_EXERCISE DIRECTIONS_. Would you restate all the data that follows, word for word?

_DATA PROVIDED_.

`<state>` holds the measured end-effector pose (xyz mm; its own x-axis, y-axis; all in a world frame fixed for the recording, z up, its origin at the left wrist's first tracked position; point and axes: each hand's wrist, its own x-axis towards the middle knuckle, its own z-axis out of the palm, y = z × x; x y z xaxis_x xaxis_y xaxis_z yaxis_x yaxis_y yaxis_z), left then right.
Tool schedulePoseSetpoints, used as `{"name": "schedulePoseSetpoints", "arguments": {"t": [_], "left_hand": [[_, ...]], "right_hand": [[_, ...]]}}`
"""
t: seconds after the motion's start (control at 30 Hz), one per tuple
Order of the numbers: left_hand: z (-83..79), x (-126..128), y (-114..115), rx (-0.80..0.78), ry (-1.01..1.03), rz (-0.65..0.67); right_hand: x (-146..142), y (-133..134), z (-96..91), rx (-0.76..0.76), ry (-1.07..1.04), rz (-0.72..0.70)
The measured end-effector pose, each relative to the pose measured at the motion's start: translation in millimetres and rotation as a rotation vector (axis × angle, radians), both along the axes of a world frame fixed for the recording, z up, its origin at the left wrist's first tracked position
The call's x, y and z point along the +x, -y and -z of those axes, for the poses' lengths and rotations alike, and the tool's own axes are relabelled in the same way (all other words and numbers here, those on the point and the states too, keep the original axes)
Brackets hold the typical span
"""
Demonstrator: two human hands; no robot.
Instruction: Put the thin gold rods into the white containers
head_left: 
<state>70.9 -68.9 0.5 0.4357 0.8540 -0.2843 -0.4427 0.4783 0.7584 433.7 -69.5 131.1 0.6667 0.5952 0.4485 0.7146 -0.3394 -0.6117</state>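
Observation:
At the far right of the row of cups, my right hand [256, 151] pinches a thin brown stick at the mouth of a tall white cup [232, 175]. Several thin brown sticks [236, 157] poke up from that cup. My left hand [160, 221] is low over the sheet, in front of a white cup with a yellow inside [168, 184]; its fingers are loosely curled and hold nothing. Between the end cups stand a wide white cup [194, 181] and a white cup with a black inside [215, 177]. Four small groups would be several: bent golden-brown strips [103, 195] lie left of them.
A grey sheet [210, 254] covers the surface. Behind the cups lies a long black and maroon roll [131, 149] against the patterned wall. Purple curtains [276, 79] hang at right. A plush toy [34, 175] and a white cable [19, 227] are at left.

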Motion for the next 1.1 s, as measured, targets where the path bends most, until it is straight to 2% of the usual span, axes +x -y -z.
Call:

_RESULT FOR THIS TASK_.
`<state>` holds the measured end-effector pose (xyz mm; its own x-axis, y-axis; all in a world frame fixed for the recording, z up, its origin at the left wrist's first tracked position; point and axes: each hand's wrist, its own x-axis towards the middle knuckle, its own z-axis out of the palm, y = z × x; x y z xaxis_x xaxis_y xaxis_z yaxis_x yaxis_y yaxis_z), left then right.
Tool schedulePoseSetpoints, used as `{"name": "schedulePoseSetpoints", "arguments": {"t": [_], "left_hand": [[_, ...]], "right_hand": [[_, ...]]}}`
"""
t: seconds after the motion's start (control at 30 Hz), one per tuple
Order of the numbers: left_hand: z (-83..79), x (-126..128), y (-114..115), rx (-0.80..0.78), ry (-1.01..1.03), rz (-0.65..0.67); right_hand: x (-146..142), y (-133..134), z (-96..91), rx (-0.76..0.76), ry (-1.07..1.04), rz (-0.72..0.70)
The measured end-effector pose, each relative to the pose measured at the motion's start: translation in millimetres and rotation as a rotation vector (axis × angle, radians), both along the axes of a world frame fixed for the recording, z up, its origin at the left wrist's first tracked position
The call's x, y and z point along the +x, -y and -z of those axes, for the poses' lengths and rotations alike, and the tool's own axes are relabelled in the same way (all other words and numbers here, those on the point and the states too, keep the original axes)
Brackets hold the typical span
"""
Demonstrator: two human hands; no robot.
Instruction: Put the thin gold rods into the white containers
head_left: 
<state>70.9 -68.9 0.5 0.4357 0.8540 -0.2843 -0.4427 0.4783 0.7584 433.7 -69.5 131.1 0.6667 0.5952 0.4485 0.7146 -0.3394 -0.6117</state>
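Observation:
At the far right of the row of cups, my right hand [256, 151] pinches a thin brown stick at the mouth of a tall white cup [232, 175]. Several thin brown sticks [236, 157] poke up from that cup. My left hand [160, 221] is low over the sheet, in front of a white cup with a yellow inside [168, 184]; its fingers are loosely curled and hold nothing. Between the end cups stand a wide white cup [194, 181] and a white cup with a black inside [215, 177]. Four small groups would be several: bent golden-brown strips [103, 195] lie left of them.
A grey sheet [210, 254] covers the surface. Behind the cups lies a long black and maroon roll [131, 149] against the patterned wall. Purple curtains [276, 79] hang at right. A plush toy [34, 175] and a white cable [19, 227] are at left.
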
Motion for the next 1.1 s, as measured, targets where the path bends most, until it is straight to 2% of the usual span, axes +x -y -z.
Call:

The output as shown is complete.